Un día al visitarla la
encontré tirada en el suelo de la subida al desván. Había ido a coger una manta
y al intentar bajarla se cayó con ella encima. No podía ponerse en pie y se
ahogaba. Como pude la arrastré a su cuarto y la senté en una silla. Apenas
podía respirar y se quejaba de dolor. Llamé a Inés y le dije que trajera el
coche. Vino enseguida. Cuando oyó que queríamos llevarla al hospital se negó en
rotundo. “Dejarme morir en mi casa”, repetía. Entre los dos la bajamos a la
planta inferior. Mientras la transportábamos Inés, que llevaba todo el día
revuelta, ahogó una arcada y se llevó la mano a la tripa. Nos detuvimos un momento,
mientras la sujetábamos por los brazos, hasta que Inés se repuso. Como pudimos
la metimos al coche. A mi madre la ingresaron en el hospital. De madrugada,
mientras volvíamos a casa, Inés me confesó que estaba embarazada de mes y
medio. Era una noticia estupenda. A pesar del frío que ya empezaba a hacer,
abrí la ventanilla del coche y lancé gritos de alegría. Sólo lo sabíamos los
dos y de momento no quería que se difundiera la noticia. “Por lo que pueda
pasar”. “¿Qué va a pasar, mujer? No puede pasar nada”, le dije mientras con la
mano libre le acariciaba la tripa todavía incipiente. “A tu madre tampoco.
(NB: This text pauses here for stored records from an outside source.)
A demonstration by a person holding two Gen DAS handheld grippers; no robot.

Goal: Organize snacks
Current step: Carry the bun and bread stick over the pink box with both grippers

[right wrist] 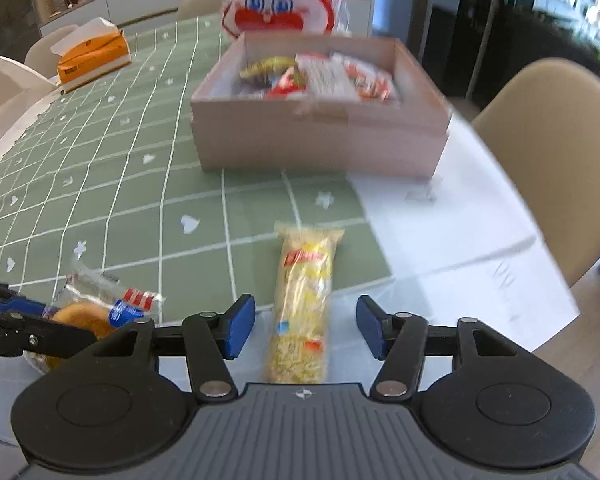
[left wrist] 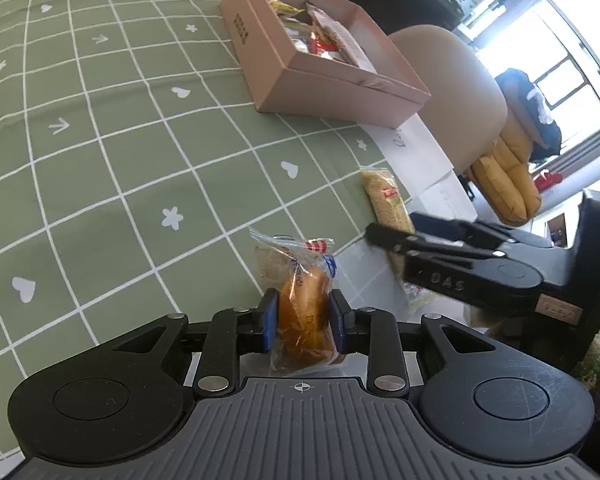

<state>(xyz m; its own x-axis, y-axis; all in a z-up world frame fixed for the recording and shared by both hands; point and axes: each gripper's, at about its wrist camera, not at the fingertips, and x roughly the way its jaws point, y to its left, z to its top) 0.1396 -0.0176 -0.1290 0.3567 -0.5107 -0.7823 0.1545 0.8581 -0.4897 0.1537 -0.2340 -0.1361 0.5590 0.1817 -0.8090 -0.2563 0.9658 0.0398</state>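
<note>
Left gripper (left wrist: 303,322) pinches the wrapped bun (left wrist: 303,312) — probably bound for the snack box (left wrist: 324,92). Right gripper (right wrist: 306,328), spread, straddles the noodle pack (right wrist: 304,304) — untouched.

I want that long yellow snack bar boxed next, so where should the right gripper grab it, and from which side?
Grip the yellow snack bar across its narrow width near the middle, coming down from above. It lies flat, lengthwise between the right gripper's open pads, so they already straddle its long sides; the crimped ends would likely slip.
</note>
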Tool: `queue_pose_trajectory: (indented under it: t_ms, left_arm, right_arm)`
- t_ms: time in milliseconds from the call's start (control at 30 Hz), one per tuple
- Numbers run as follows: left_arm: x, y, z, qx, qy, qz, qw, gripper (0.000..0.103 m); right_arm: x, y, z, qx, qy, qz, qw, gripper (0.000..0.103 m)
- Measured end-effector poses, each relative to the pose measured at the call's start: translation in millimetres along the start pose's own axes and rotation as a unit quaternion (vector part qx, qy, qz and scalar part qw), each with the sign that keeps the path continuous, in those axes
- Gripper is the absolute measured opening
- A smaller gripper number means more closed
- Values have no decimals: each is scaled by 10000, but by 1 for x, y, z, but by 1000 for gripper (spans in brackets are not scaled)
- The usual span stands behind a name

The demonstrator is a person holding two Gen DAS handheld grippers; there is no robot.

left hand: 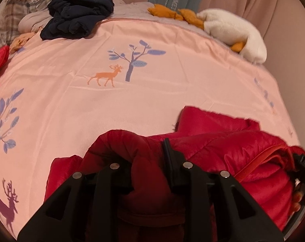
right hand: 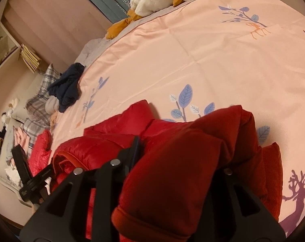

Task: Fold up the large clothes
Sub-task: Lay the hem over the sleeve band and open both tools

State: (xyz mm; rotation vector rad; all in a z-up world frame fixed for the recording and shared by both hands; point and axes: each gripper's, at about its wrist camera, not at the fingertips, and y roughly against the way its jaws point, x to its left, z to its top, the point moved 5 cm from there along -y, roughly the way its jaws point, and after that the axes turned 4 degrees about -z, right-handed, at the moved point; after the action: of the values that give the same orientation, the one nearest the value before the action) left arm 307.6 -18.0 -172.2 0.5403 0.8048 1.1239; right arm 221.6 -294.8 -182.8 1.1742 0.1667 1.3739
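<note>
Looking at it, both the left gripper (left hand: 150, 161) and right gripper (right hand: 172, 161) are clamped on that red puffer jacket (left hand: 223, 147); puffy, light, slippery stuff, so grab seams, not loose shell.

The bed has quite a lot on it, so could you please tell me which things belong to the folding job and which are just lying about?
In the job:
red jacket
left gripper
right gripper

Lying about:
navy garment
white plush toy
plaid pillow
pink duvet
</note>
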Motion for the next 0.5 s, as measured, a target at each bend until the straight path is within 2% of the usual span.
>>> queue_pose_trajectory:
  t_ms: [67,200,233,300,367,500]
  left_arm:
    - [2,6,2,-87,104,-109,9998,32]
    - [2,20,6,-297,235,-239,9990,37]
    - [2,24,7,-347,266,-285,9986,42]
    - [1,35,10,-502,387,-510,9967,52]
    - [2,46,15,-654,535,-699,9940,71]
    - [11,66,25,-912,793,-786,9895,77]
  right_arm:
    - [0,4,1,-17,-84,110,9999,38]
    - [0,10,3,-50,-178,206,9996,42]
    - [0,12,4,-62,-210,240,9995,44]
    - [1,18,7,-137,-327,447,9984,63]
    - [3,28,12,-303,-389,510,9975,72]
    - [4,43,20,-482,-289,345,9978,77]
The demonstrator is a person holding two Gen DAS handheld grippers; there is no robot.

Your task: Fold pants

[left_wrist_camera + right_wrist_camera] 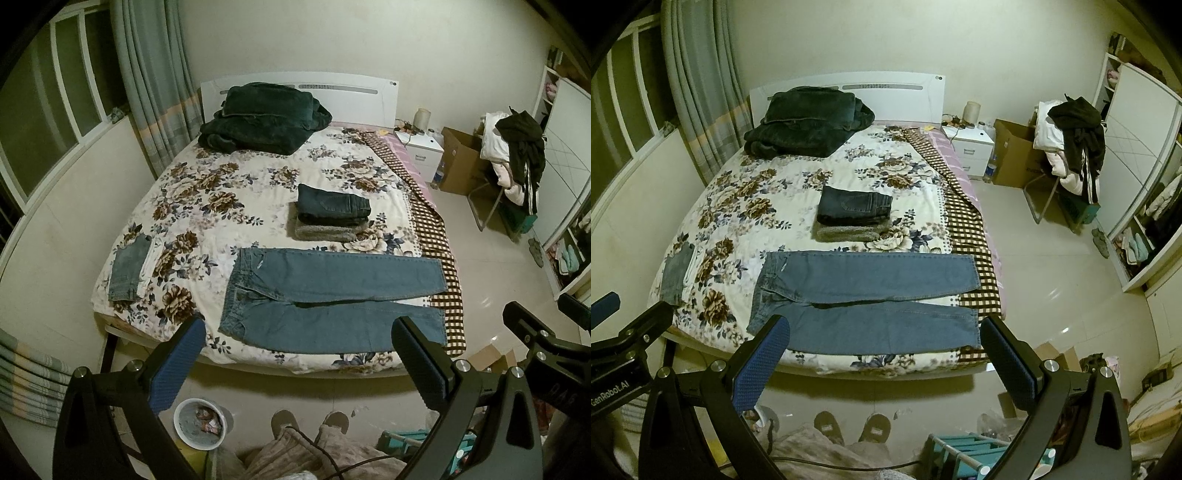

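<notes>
- Nearest the left wrist lens, the left gripper (299,358) hangs over the floor short of the bed's foot, jaws spread wide with nothing between them; blue pads (177,369) face inward.
- Right gripper (882,356) shows the same in its own view: jaws wide apart, empty, held short of the bed edge. Its black frame also enters the left view at 4 o'clock (535,336).
- Bed (258,177) fills the middle of both views, under a floral cover, with a white headboard (362,88) at 12 o'clock.
- Checked blanket (432,229) runs along the bed's side toward 3 o'clock.
- Dark green bedding (262,122) is heaped at the head of the bed, around 11 o'clock.
- Jeans (332,299) lie flat across the foot of the bed, near its edge: waistband toward 9 o'clock, both legs stretched toward 3 o'clock, side by side with a thin dark gap between them. Neither gripper touches them.
- Folded stack (332,214) sits just beyond the jeans, toward 12 o'clock: dark denim on top, a grey fuzzy piece beneath.
- Small folded denim (127,267) rests at 9 o'clock by the bed's corner, with a white piece just beside it.
- Chair (517,162) piled with clothes stands at 2 o'clock, a cardboard box (460,158) and white nightstand (423,147) beside it.
- Bin (201,428) sits on the floor at 7 o'clock.
- Slippers (310,422) show at 6 o'clock, under the grippers.
</notes>
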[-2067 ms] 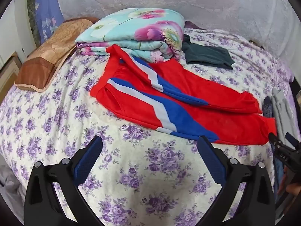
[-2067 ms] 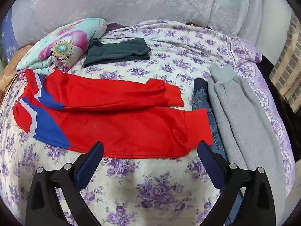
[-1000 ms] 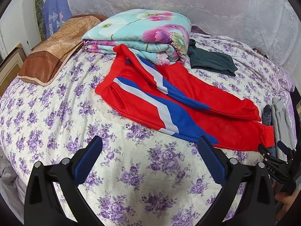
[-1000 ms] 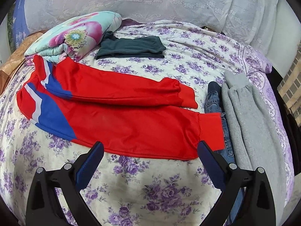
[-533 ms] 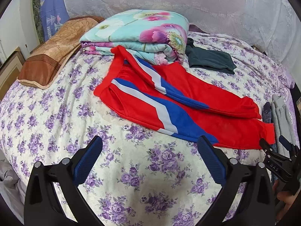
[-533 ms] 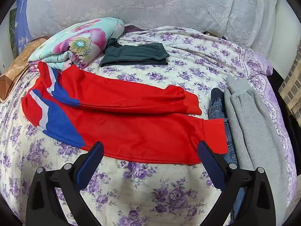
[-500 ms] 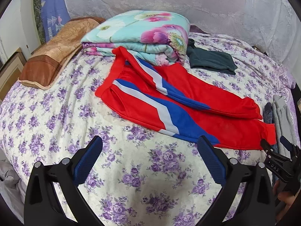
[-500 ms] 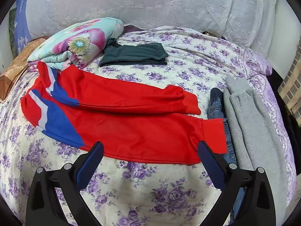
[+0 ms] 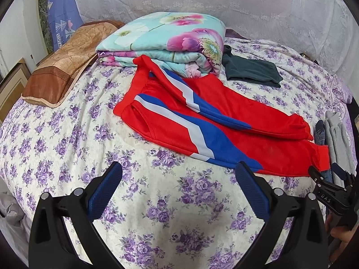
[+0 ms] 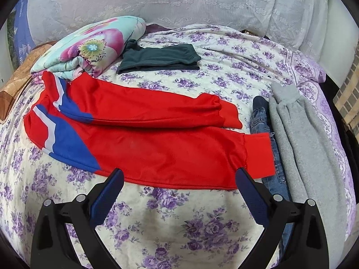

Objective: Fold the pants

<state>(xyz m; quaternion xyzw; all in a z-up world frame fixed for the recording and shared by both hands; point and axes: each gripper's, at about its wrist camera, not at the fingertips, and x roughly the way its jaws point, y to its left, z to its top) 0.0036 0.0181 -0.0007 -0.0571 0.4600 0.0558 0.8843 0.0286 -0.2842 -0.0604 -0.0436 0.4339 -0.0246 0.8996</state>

Prométemelo”. “De acuerdo, Inés, pero algún día habrá que anunciárselo”. “Algún
día”, contestó, acariciándome la mano que acariciaba su regazo.
El médico me explicó
que mi madre se había incrustado un par de costillas en el pulmón y que estaba
desorientada, algo normal en personas que han pasado varias horas caídas pero
que con el tiempo solía remitir.
Estaba sola en una
habitación con mucha luz. “Mi niño”, dijo en cuanto me vio asomar por la
puerta. Nunca, ni de pequeño, me había llamado así.
Para comprobar hasta
qué punto coordinaba le pregunté por el mes en qué estábamos.
–Es abril –contestó muy
segura de sí.
–No, madre, estamos a
finales de septiembre.
–Ah, sí, es verdad
hijo, la temporada de vendimia. La cantidad de cuartas que vendimié yo con
Tomasín “el de la fragua”. Y no es que yo lo diga, pero éramos los más rápidos,
siempre íbamos a la cabeza del lineo. Todos los jornaleros nos matábamos para
ir a vendimiar para don Don Teófilo, que era el amo que mejor nos trataba,
había que trabajar pero sin reventarse y hasta nos dejaba llevar unos racimos
de uva a casa. La vuelta era lo mejor, subidos al carro, mientras cantábamos
“De quién es esa cuadrilla, cuadrilla de tanto rumbo, es la cuadrilla de don
Teófilo, que lleva la sal del mundo”. Un año, no se me olvida…
Intenté traerla al
presente.
–Madre, ahora la vid se
planta por el sistema de espaldera, ya no hay que agacharse para coger los
racimos. Además hay máquinas que sin intervención del hombre recogen la uva…
–-Pamplinas –me cortó
mi madre ásperamente, mientras miraba un punto infinito de la pared inmaculada.
Podía haberle
replicado. Pero no lo hice. Veía que mi madre se estaba haciendo mayor. Además
estaba en un medio extraño, lejos de su casa, de sus cosas. No. No iba a
contradecirla. No iba a sacarla de un mundo que sólo pervivía en su memoria
agujereada.
Pero una vez más
subestimaba su sabiduría natural. Una sabiduría que, desde luego, no estaba en
las horas de estudio frente a los libros, ni en las aulas de la universidad, ni
en un laboratorio rodeado de decantadores y pipetas.
Tras un interminable
silencio dijo ya sin acritud, sin pizca de resentimiento, como hablando para
sí:
–Cuando vuelvas me
traes una madeja de perlé y cinco agujas cortas.
–Pero madre.
–Voy a ver si atino a
hacer unos patucos. El perlé blanco, por si acaso, aunque yo creo que lo de
Inés —era la primera vez que pronunciaba su nombre— fíjate, va a ser niño.
Publicado en la revista anual de Gordoncillo, año 2009, y en el libro "Los cinco de Trasrey y otros relatos", año 2012.